In [None]:
import nltk
from nltk import word_tokenize, sent_tokenize

Let's load the text of Emma by Jane Austin.

In [None]:
file = open('emma.txt', 'r')
emma = file.read()

In [None]:
emma

### Text tokenization

We see that the whole text is a single list element. It also still contains the new line symbols.

We can split the text into lines (using `.splitlines()`) or split into words on an empty space (default) or a character (using `.split()`).

In [None]:
emma.splitlines()

In [None]:
emma.split()

After split, punctuation marks are still connected to the words.

Let's see what happens now when we tokenize the text.

In [None]:
words = word_tokenize(emma)

In [None]:
words

Punctuation marks are now separate from the words, but it did for example tokenize 'Mr.' correctly.

In [None]:
sentences = sent_tokenize(emma)

In [None]:
sentences[10]

Sentence tokenizing did not remove new line characters so we need to do that by hand.

In [None]:
emma = emma.replace('\n', ' ')

In [None]:
sentences = sent_tokenize(emma)

In [None]:
sentences[10]

### Tagging

We can use in-built NLTK functionality to tag parts of speech in a sentence.

In [None]:
nltk.pos_tag(word_tokenize(sentences[10]))
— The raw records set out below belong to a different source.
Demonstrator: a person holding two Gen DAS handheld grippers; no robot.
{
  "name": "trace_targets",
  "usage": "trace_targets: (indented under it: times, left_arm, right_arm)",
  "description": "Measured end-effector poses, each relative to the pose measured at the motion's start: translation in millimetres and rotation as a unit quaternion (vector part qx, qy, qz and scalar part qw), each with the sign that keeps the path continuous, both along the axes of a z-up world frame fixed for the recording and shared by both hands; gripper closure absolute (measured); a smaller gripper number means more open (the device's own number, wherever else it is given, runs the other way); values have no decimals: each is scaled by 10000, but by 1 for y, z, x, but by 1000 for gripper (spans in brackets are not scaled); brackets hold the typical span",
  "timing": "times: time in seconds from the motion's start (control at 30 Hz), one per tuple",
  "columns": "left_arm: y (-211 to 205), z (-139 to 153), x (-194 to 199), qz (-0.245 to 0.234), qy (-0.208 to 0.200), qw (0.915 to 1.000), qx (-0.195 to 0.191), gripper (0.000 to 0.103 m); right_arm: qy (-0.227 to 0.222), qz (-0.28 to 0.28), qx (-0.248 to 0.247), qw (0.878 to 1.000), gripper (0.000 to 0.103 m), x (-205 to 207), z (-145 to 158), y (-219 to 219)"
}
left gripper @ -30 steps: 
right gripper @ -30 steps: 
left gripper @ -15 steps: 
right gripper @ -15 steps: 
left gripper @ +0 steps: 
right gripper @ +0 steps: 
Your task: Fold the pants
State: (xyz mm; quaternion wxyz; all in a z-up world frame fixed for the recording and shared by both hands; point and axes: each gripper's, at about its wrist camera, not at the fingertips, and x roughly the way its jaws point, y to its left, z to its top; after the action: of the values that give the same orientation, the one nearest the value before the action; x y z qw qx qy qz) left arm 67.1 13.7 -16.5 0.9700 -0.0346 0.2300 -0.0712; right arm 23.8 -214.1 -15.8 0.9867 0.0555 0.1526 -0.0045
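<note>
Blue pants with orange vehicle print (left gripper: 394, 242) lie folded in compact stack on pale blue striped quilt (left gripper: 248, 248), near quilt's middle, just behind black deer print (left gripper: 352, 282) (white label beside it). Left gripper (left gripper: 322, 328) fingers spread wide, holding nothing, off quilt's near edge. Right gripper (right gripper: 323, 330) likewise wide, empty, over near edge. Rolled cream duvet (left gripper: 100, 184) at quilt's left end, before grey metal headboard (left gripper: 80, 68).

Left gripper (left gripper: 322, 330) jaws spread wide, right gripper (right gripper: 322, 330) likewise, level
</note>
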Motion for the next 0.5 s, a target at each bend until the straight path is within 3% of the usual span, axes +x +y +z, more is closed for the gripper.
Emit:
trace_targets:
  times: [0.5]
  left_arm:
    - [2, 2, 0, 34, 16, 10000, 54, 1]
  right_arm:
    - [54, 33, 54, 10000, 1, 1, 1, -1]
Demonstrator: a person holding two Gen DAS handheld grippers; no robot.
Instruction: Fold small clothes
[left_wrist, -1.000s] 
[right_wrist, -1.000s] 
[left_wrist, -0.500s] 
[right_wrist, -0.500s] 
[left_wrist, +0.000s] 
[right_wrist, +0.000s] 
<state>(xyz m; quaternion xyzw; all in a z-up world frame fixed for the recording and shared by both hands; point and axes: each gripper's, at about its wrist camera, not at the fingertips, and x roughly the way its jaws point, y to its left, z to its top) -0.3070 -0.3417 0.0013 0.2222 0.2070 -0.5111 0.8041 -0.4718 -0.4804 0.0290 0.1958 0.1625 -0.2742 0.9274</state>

The default tagset from the Penn Treebank project has a large number of tags (30+). This is how you can see what each tag means.

In [None]:
nltk.help.upenn_tagset('VBD')

In [None]:
nltk.help.upenn_tagset('VBN')

In [None]:
nltk.help.upenn_tagset('WDT')

For simplicity, let's change the tagset to universal which has only 10 main tags.

In [None]:
nltk.pos_tag(word_tokenize(sentences[10]), tagset = 'universal')

Interestingly, it does pretty well on seemingly ambiguous sentences

In [None]:
text = word_tokenize("They refuse to permit us to obtain the refuse permit")

In [None]:
nltk.pos_tag(text, tagset = 'universal')

Brown Corpus we mentioned earlier is also tagged and we can use it to explore interesting things about language.

In [None]:
from nltk.corpus import brown

In [None]:
brown.tagged_words(tagset = 'universal')

We can look at for example what words appear in the Brown Corpus editorial category after 'never'.

In [None]:
brown_text = brown.words(categories = 'editorial')
sorted(set(b for (a, b) in nltk.bigrams(brown_text) if a == 'never'))

And now we can also see what part of speech words appearing after 'never' usually are.

In [None]:
brown_tags = brown.tagged_words(categories = 'editorial', tagset = 'universal')

In [None]:
tags = [b[1] for (a, b) in nltk.bigrams(brown_tags) if a[0] == 'never']

In [None]:
fd = nltk.FreqDist(tags)
fd.tabulate()